In het jongste jaarboek van het Felix Timmermans-genootschap heeft Flor Lambrechts een sympathiek en onthutsend oprecht getuigenis afgelegd over het ontstaan van zijn pamfletachtige 'Pallieterjanus'. Hij beschreef ook de reakties van de Fé en hun hechte vriendschap. Uit dit merkwaardige opstel treedt hij naar voren, als een eenvoudig, bescheiden en gedienstig man. Het boek met zijn 'Sleutel- en slotwoord over Pallieterjanus' kwam helaas kort na zijn dood van de pers, zodat hij zijn bijdrage niet meer in druk heeft mogen zien.

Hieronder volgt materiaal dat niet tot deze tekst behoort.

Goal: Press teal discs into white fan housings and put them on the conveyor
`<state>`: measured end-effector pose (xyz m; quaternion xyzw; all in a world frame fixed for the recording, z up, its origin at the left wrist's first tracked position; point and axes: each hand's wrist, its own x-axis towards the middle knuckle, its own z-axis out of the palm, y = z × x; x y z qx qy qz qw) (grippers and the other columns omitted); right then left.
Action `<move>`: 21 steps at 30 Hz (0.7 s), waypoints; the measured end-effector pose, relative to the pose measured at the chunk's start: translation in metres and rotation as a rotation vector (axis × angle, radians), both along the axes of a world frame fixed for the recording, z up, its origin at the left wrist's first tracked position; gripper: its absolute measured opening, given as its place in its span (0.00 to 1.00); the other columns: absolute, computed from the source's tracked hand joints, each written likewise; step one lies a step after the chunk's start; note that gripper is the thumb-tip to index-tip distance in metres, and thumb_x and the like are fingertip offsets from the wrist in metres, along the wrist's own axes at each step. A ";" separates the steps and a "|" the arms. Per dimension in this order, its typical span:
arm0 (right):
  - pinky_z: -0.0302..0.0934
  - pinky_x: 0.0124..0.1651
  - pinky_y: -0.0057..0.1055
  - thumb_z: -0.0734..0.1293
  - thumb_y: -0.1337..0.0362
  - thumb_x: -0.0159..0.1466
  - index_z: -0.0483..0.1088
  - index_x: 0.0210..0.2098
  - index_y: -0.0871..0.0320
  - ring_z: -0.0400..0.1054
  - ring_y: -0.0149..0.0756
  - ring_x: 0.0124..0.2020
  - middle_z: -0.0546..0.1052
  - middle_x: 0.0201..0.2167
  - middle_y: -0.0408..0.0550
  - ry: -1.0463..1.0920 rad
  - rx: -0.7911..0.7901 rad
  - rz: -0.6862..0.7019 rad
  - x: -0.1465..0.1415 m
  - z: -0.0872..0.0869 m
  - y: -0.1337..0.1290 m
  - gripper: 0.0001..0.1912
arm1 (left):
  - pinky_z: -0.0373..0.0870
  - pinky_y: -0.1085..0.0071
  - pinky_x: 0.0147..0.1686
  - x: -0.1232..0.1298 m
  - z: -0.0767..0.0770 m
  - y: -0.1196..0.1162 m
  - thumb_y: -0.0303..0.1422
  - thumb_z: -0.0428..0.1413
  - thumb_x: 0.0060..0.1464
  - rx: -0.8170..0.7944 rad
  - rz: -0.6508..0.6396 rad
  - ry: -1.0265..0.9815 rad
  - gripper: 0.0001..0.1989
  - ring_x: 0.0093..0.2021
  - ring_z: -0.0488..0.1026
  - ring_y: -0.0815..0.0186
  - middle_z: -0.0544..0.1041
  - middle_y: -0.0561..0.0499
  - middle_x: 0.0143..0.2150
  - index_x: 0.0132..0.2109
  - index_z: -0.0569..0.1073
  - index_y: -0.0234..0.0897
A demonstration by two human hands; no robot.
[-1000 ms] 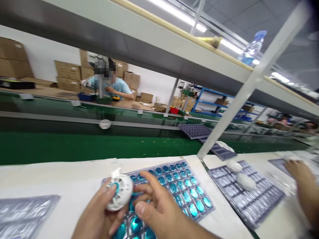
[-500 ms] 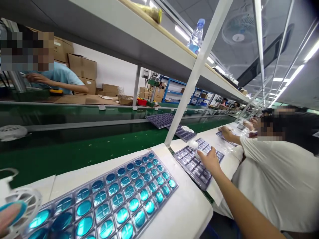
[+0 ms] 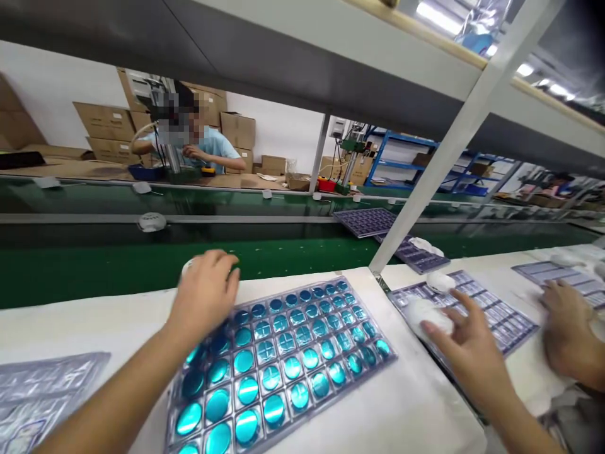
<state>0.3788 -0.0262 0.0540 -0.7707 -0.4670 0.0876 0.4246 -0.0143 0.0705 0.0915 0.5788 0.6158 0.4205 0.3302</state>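
Note:
My left hand [image 3: 205, 293] reaches over the back left corner of a clear tray [image 3: 326, 386] of shiny teal discs. A small part of a white round piece [image 3: 187, 268] shows beyond its fingers; whether they grip it is hidden. At the right, my right hand [image 3: 472, 340] has thumb and fingers around a white round part [image 3: 428, 315], above the left side of a clear compartment tray [image 3: 508, 318]. Another white round part [image 3: 439, 282] lies on that tray, just behind the fingers.
A green conveyor [image 3: 94, 265] runs behind the white table, carrying a purple tray [image 3: 366, 222] and a white part [image 3: 152, 222]. A slanted post [image 3: 425, 183] stands between the trays. Another person's hand [image 3: 567, 315] is at far right. Someone sits across.
The view has turned left. My left hand, earlier at the lower left edge with a white vented part and teal disc, is now at the tray's back left corner. My right hand remains by the right tray.

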 end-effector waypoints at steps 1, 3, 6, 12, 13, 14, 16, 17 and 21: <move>0.69 0.42 0.44 0.69 0.46 0.57 0.47 0.70 0.54 0.75 0.52 0.42 0.75 0.50 0.59 0.128 0.057 0.203 -0.029 0.002 -0.004 0.48 | 0.67 0.52 0.53 0.012 -0.001 -0.014 0.41 0.59 0.55 -0.052 -0.069 -0.046 0.11 0.64 0.60 0.37 0.73 0.40 0.57 0.41 0.76 0.40; 0.68 0.48 0.45 0.70 0.52 0.58 0.42 0.70 0.53 0.73 0.51 0.47 0.73 0.52 0.58 0.210 0.144 0.500 -0.086 0.005 -0.004 0.48 | 0.73 0.50 0.44 0.034 -0.001 -0.044 0.48 0.51 0.60 -0.202 -0.238 -0.178 0.20 0.47 0.76 0.42 0.79 0.38 0.46 0.44 0.78 0.39; 0.62 0.57 0.46 0.71 0.59 0.58 0.41 0.69 0.54 0.67 0.50 0.56 0.69 0.56 0.58 0.089 0.264 0.857 -0.152 0.007 0.012 0.48 | 0.77 0.57 0.37 0.054 -0.002 -0.075 0.45 0.47 0.64 -0.360 -0.350 -0.685 0.20 0.39 0.78 0.53 0.79 0.41 0.47 0.53 0.74 0.39; 0.64 0.42 0.31 0.64 0.63 0.68 0.71 0.45 0.54 0.70 0.37 0.39 0.75 0.38 0.46 -0.087 0.068 1.237 -0.184 0.019 0.038 0.07 | 0.68 0.73 0.22 0.033 -0.015 -0.066 0.43 0.50 0.64 -0.250 0.003 -1.122 0.15 0.26 0.69 0.67 0.74 0.51 0.32 0.45 0.74 0.38; 0.63 0.39 0.29 0.64 0.65 0.68 0.73 0.38 0.54 0.70 0.35 0.35 0.75 0.33 0.43 -0.194 -0.028 1.361 -0.183 0.020 0.037 0.06 | 0.67 0.74 0.21 0.028 -0.017 -0.064 0.43 0.51 0.64 -0.238 0.033 -1.122 0.15 0.26 0.68 0.67 0.74 0.51 0.32 0.47 0.74 0.38; 0.63 0.38 0.29 0.65 0.65 0.68 0.74 0.34 0.54 0.69 0.34 0.33 0.75 0.30 0.43 -0.314 -0.110 1.465 -0.182 0.018 0.035 0.08 | 0.67 0.74 0.21 0.025 -0.019 -0.063 0.44 0.51 0.63 -0.235 0.052 -1.120 0.16 0.25 0.68 0.67 0.75 0.51 0.32 0.48 0.74 0.39; 0.63 0.39 0.30 0.69 0.63 0.65 0.76 0.32 0.55 0.70 0.38 0.34 0.76 0.30 0.45 -0.533 -0.207 1.517 -0.182 0.013 0.030 0.06 | 0.67 0.74 0.21 0.022 -0.022 -0.063 0.45 0.53 0.62 -0.243 0.072 -1.112 0.17 0.25 0.68 0.67 0.75 0.50 0.31 0.49 0.74 0.38; 0.64 0.40 0.33 0.72 0.61 0.63 0.76 0.33 0.56 0.71 0.41 0.36 0.76 0.31 0.47 -0.620 -0.233 1.492 -0.182 0.009 0.028 0.05 | 0.68 0.73 0.21 0.022 -0.023 -0.065 0.45 0.53 0.61 -0.255 0.076 -1.105 0.17 0.24 0.67 0.67 0.75 0.50 0.31 0.48 0.74 0.38; 0.66 0.43 0.40 0.77 0.57 0.57 0.76 0.42 0.61 0.72 0.49 0.40 0.77 0.38 0.54 -0.745 -0.260 1.488 -0.187 -0.005 0.024 0.17 | 0.70 0.70 0.23 0.034 -0.022 -0.072 0.49 0.53 0.59 -0.324 0.074 -1.053 0.22 0.25 0.68 0.64 0.76 0.48 0.30 0.46 0.75 0.35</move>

Toen ik nog 'n knaap was, leerde ik meneer Lambrechts als gebuur (Begijnhofstraat) kennen. Hij maakte af en toe een babbeltje met mijn vader, die kunstschilder was.
Wanneer Kunstkring Konvent een letterkundige afdeling (thans verruimd tot Heemkring Konvent) stichtte, was Flor Lambrechts lid van het eerste uur. Toen de kunstgalerij haar deuren openzette om de fotograaf, schilder en volkskundige Bernard Janssens met een tentoonstelling te huldigen naar aanleiding van zijn tachtigste verjaardag, werd zijn vriend Floran direkt bereid gevonden om de openingstoespraak te houden.
In 1970 werd de eeuwelinge Jeanne Verheyen in en buiten het Sint-Annagodshuis gevierd. Met blijdschap aanvaardde de steeds gereedstaande man voor het feest een reeks volkse chronogrammen te schrijven én nauwkeurig te berekenen. Hij kon niemand iets weigeren.
En hij vervulde zijn opdracht telkens met inzet van al zijn talenten. Zo ook bij de programmabrochure 'Ons Begijnhof beluisterd' (1973), waarvoor hij een karakteristiek van de poëzie van Walter Mets schreef.
Floran Lambrechts stierf vorige zomer op 81-jarige leeftijd. Hij ligt begraven op Kloosterheide, in de nabijheid van de schepper van Pallieter! Door een te sterke klemtoon op Pallieterjanus', werd Lambrechts' eigen scheppend werk onrechtmatig in de schaduw gedrongen. Daarom wil ik mijn eerstvolgend stukje aan zijn proza- en tekenwerk wijden.